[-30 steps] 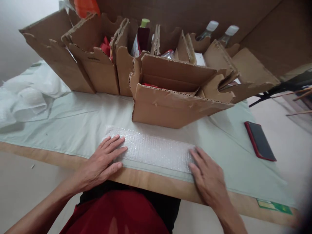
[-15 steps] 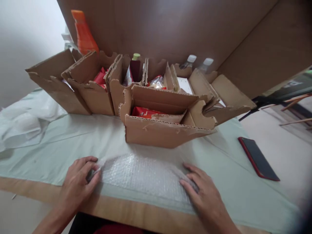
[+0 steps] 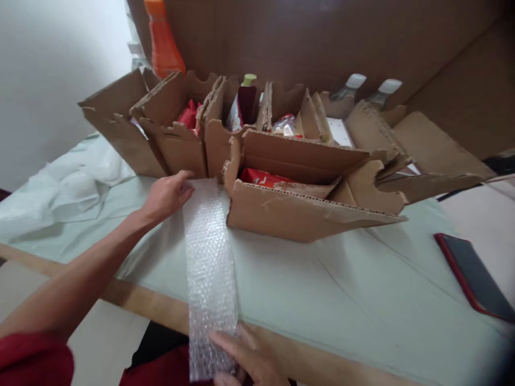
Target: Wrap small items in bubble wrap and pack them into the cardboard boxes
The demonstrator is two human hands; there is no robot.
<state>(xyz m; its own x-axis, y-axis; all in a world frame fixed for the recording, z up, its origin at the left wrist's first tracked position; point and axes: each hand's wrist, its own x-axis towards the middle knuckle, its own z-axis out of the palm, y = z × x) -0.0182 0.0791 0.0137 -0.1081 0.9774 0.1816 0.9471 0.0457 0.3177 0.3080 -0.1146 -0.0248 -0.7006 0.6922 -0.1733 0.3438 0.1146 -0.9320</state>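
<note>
A folded strip of bubble wrap stretches lengthwise away from me, over the pale green cloth and past the table's front edge. At its far end my left hand is closed on the corner, close to the row of cardboard boxes. My right hand grips the near end at the bottom of the view, thumb and fingers on the strip's right side. To the right of the strip stands a cardboard box holding a red packet.
Behind stand several cardboard boxes with packets and bottles, before a large cardboard panel. An orange bottle rises at the back left. Crumpled bubble wrap lies left; a dark phone with a red edge lies right.
The bubble wrap has turned from lying crosswise to lying lengthwise. My left hand has moved forward to its far end, my right hand back towards me. The view has shifted left.
</note>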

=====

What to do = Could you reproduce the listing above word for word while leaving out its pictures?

Written answer =
[-30 steps] 
[-15 steps] 
[+0 steps] 
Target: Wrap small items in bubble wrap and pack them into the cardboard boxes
The demonstrator is two human hands; there is no robot.
<state>(xyz m; its own x-axis, y-axis; all in a world frame fixed for the recording, z up, its origin at the left wrist's first tracked position; point and axes: each hand's wrist, its own x-axis towards the middle knuckle, its own z-axis out of the palm, y = z × x) -0.0182 0.0791 0.0137 -0.1081 0.9774 0.1816 0.9471 0.0457 0.3177 0.3080 -0.1146 -0.0248 -0.7006 0.6922 -0.1733 0.3438 0.1146 -0.9320</state>
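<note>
A folded strip of bubble wrap stretches lengthwise away from me, over the pale green cloth and past the table's front edge. At its far end my left hand is closed on the corner, close to the row of cardboard boxes. My right hand grips the near end at the bottom of the view, thumb and fingers on the strip's right side. To the right of the strip stands a cardboard box holding a red packet.
Behind stand several cardboard boxes with packets and bottles, before a large cardboard panel. An orange bottle rises at the back left. Crumpled bubble wrap lies left; a dark phone with a red edge lies right.
The bubble wrap has turned from lying crosswise to lying lengthwise. My left hand has moved forward to its far end, my right hand back towards me. The view has shifted left.
</note>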

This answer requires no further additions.